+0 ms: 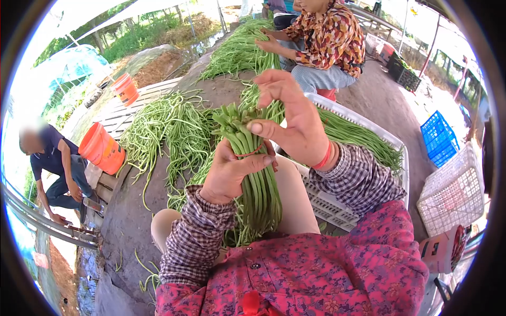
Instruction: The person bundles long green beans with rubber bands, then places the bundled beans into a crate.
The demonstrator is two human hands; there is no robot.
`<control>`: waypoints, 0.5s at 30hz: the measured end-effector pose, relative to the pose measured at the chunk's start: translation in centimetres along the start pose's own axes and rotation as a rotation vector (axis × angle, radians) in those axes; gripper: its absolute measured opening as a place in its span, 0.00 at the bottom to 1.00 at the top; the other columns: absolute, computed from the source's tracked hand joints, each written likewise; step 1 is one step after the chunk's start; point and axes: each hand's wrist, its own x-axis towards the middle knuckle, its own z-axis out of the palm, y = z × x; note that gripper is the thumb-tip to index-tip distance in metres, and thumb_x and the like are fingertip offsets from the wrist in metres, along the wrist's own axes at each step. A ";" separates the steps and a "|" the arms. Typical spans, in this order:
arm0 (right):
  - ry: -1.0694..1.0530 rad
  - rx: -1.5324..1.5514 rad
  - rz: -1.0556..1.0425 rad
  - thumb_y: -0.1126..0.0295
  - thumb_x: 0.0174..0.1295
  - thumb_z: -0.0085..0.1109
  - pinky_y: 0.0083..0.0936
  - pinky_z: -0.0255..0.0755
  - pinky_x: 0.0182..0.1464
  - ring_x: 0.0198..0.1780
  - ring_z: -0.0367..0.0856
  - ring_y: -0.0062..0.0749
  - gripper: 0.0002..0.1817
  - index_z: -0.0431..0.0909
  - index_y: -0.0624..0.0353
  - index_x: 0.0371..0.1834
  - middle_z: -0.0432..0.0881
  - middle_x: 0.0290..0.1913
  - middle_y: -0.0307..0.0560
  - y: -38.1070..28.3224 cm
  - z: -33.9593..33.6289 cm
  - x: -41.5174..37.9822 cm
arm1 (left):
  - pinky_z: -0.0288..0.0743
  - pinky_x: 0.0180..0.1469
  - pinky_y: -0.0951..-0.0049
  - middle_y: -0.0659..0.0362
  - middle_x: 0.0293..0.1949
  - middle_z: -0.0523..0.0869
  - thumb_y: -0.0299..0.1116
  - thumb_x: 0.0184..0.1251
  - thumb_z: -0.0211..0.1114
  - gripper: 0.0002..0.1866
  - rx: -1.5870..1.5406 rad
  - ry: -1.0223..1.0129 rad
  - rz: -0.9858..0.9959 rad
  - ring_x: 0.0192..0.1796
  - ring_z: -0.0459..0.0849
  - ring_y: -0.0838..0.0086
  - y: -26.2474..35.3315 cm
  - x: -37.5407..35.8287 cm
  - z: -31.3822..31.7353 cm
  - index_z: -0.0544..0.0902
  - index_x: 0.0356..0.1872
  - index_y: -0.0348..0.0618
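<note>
A bundle of green long beans stands upright over my lap, its cut-looking ends at the top. My left hand is wrapped round the upper part of it. A thin red rubber band circles the beans just above my left thumb. Beside the bean ends, my right hand is raised with its fingers apart and the thumb close to the tips, holding nothing. Around my right wrist sits a red band. Loose long beans lie in a heap in front of me.
A white crate at my right holds more long beans. Orange buckets stand at the left. Blue and white baskets are far right. One person handles beans ahead; another crouches at left.
</note>
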 end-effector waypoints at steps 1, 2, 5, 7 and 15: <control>0.013 -0.096 -0.109 0.69 0.54 0.66 0.18 0.65 0.45 0.37 0.72 0.25 0.12 0.73 0.58 0.35 0.74 0.40 0.44 -0.3 -0.2 -0.2 | 0.77 0.37 0.74 0.57 0.33 0.83 0.27 0.58 0.68 0.11 -0.011 0.063 -0.019 0.34 0.83 0.73 0.3 -0.1 0.1 0.78 0.39 0.34; 0.036 -0.194 -0.218 0.70 0.51 0.68 0.19 0.65 0.45 0.36 0.72 0.26 0.13 0.73 0.58 0.34 0.74 0.40 0.44 -0.6 -0.3 -0.5 | 0.77 0.37 0.74 0.57 0.33 0.83 0.29 0.59 0.68 0.11 -0.022 0.129 -0.040 0.34 0.82 0.74 0.8 -0.4 0.4 0.78 0.39 0.35; -0.087 -0.248 -0.194 0.68 0.44 0.73 0.27 0.65 0.42 0.32 0.73 0.28 0.13 0.76 0.55 0.28 0.76 0.33 0.40 -1.2 0.3 -2.5 | 0.76 0.34 0.76 0.58 0.33 0.82 0.32 0.61 0.67 0.12 -0.048 0.233 0.065 0.33 0.81 0.76 0.7 -0.2 -0.8 0.77 0.39 0.35; -0.144 -0.350 -0.152 0.67 0.41 0.72 0.30 0.65 0.41 0.33 0.74 0.33 0.13 0.77 0.54 0.27 0.77 0.29 0.38 -1.0 1.3 -3.8 | 0.76 0.33 0.78 0.58 0.33 0.82 0.34 0.62 0.66 0.13 -0.072 0.248 0.144 0.33 0.81 0.77 0.8 0.0 -1.0 0.76 0.41 0.36; -0.114 -0.402 0.040 0.65 0.44 0.70 0.33 0.65 0.39 0.31 0.77 0.37 0.10 0.79 0.54 0.27 0.79 0.26 0.40 0.0 4.4 -4.6 | 0.72 0.38 0.77 0.58 0.35 0.79 0.37 0.66 0.61 0.14 0.183 0.339 0.335 0.36 0.77 0.78 0.8 -0.7 -2.1 0.76 0.41 0.34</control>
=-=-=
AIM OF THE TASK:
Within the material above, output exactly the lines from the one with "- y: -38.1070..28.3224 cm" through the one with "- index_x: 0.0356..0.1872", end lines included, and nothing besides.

TASK ANSWER:
  - y: -38.1070..28.3224 cm
  - z: -33.9593..33.6289 cm
  - x: -41.5174..37.9822 cm
arm1 (left):
  - pinky_z: -0.0288..0.0743
  - pinky_x: 0.0180..0.1469
  - pinky_y: -0.0951..-0.0049
  - middle_y: -0.0659..0.0362
  - middle_x: 0.0293..0.1949
  - middle_z: -0.0523..0.0869
  - thumb_y: -0.0299..0.1116
  - thumb_x: 0.0184..0.1251
  - thumb_z: -0.0211..0.1114
  - gripper: 0.0002..0.1866
  - rx: -1.5870..1.5406 rad
  - ry: -1.0223..1.0129 rad
  - rz: -0.9858..0.9959 rad
  - ring_x: 0.0192..0.1796
  - ring_z: -0.0459..0.0849
  - ring_y: -0.0838..0.0086
  - y: -26.2474..35.3315 cm
  - x: -37.5407..35.8287 cm
  - z: -31.3822..31.7353 cm
  - index_z: -0.0544..0.0902
  - index_x: 0.0356..0.1872

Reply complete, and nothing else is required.